(16-10-2018, 10:36)Sinai schrieb: Ich schrieb in Bezug auf die Reformation: "Die Geburtsstunde der demokratischen Idee in Europa."
Dies dürfte schon zutreffend sein, wenn man die von Dir erwähnte "attische Demokratie" im 5. Jhdt. v.Chr. damit vergleicht:
"Auch in der Epoche ihrer Vollendung bot die attische Demokratie allerdings nur einem Teil der Bevölkerung Attikas das Recht zur politischen Partizipation." Attische Demokratie - Wikipedia
Knechte und Frauen waren davon ausgeschlossen
Bei der frühmittelalterlichen Königswahl waren Frauen ebenso ausgeschlossen
In den freien Reichsstädten des Mittelalters durften nur Einwohner mitstimmen, die einen Handwerksbetrieb besaßen, Gesellen hatten KEIN Stimmrecht!

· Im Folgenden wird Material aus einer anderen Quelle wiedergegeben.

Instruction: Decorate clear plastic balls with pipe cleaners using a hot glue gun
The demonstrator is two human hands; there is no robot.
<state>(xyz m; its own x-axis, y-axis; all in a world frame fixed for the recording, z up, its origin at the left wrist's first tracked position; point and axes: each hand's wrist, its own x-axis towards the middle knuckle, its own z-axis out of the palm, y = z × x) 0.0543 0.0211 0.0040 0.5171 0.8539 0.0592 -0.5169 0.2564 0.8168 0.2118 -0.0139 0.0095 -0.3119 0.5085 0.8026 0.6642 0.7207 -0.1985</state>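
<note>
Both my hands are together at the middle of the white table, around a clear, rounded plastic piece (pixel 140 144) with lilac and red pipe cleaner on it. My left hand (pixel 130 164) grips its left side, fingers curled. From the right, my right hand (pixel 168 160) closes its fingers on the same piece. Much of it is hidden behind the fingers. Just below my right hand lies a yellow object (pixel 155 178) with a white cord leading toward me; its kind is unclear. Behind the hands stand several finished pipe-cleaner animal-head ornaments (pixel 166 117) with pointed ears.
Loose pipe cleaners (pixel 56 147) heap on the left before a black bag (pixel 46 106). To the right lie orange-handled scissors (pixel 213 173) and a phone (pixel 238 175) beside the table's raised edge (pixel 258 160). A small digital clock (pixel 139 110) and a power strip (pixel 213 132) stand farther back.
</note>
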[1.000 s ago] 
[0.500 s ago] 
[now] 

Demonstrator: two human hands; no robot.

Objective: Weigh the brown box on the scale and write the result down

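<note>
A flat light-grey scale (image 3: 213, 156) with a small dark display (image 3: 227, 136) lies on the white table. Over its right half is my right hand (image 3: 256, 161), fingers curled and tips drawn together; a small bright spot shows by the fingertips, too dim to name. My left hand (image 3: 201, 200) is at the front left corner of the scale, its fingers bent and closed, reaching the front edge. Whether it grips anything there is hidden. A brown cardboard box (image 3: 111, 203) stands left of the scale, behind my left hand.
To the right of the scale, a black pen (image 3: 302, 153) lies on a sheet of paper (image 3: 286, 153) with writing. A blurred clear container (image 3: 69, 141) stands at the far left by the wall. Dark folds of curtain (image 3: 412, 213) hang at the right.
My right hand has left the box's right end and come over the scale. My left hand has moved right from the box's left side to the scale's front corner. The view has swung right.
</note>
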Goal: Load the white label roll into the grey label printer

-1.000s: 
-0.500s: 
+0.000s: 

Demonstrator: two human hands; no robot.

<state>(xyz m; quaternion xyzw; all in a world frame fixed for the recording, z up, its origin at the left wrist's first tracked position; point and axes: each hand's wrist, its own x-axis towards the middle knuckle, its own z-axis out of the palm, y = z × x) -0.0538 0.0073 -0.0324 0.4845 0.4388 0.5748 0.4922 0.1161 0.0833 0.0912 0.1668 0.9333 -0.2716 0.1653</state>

Was die zugrundeliegenden Fakten angeht, ist das zwar alles richtig, aber man kann natuerlich jegliche Idee ad absurdum fuehren, wenn man ihre Grenzen unzulaessig eng definiert. Wo bringt die Reformation das Frauenwahlrecht ein? Die Diskussion darum fing im 19. Jhdt. an. Wer in der Renaissance wusste um die Grenzen der Athener Demokratie? Die Renaissance war eine Wiederkehr antiker Ideen und auch Ideen ueber die Antike in idealisierter und erneuerter Form. Wichtig ist nicht, dass die Athener Demokratie eng begrenzt war, wie wir heute wissen, sondern die Idee der Bestimmung durch das Volk, wie sie schon im Namen selbst steckt.
Desweiteren ignoriert Dein Geschichtsbild das, was ich schon mehrfach angemerkt habe, naemlich, dass Luther und die Reformation nicht im luftleeren Raum starteten. Die Bauernaufstaende des Mittelalters sind seit dem 13. Jhdt. belegt. Die Bundschuh-Bewegung existiert seit 1460. Bauernkriege gab es noch davor. Wenn man sich die Forderungen ansieht, so geht es da tatsaechlich um Dinge wie die Aufhebung der Leibeigenschaft, Abschaffung auch der geistlichen Gerichtsbarkeit, Senkung der Abgaben, Einfuehrung eines Jubeljahres (Erlass aller Schulden). Viele Forderungen richteten sich gegen die Kirche, weil sie Teil des unerbittlichen Ausbeutungssystems war, und die Leute es schlicht satt waren, den Klerus in den vielen Kloestern durchzufuettern; das war eine weitverbreitete Ansicht (siehe auch Hans Böhm).
Der Ruetlischwur als Geschichte des Aufstandes gegen den tyrannischen Adel wurde auch schon spaetestens 1470 in Buchform gegossen.
(16-10-2018, 10:36)Sinai schrieb: Es war die Reformation, die ALLEN MENSCHEN in ganz Deutschland sagte, daß sie berufen seien, zu entscheiden was der Wille Gottes ist.
Das hatte sicherlich einen konvergierenden Einfluss zu den sowieso schon existierenden sozialen Formen, aber die Forderungen der Bauern aus den Jahrhunderten davor zeigen, dass aehnliche Ideen schon da waren. Die fuehrenden Reformatoren entschieden sich aber dagegen, ihre geistliche Reform auf weltliche Reformen angewandt zu sehen. Die Idee ist natuerlich trotzdem wichtig, aber diese entscheidende Rolle, die Du ihr hier zubilligst, wuerde ich ihr nicht einraeumen wollen. Luthers herausragende Eigenschaft ist, dass er Erfolg hatte; was nicht zuletzt daran liegt, dass er sich auf die Seite der Herrschenden stellte.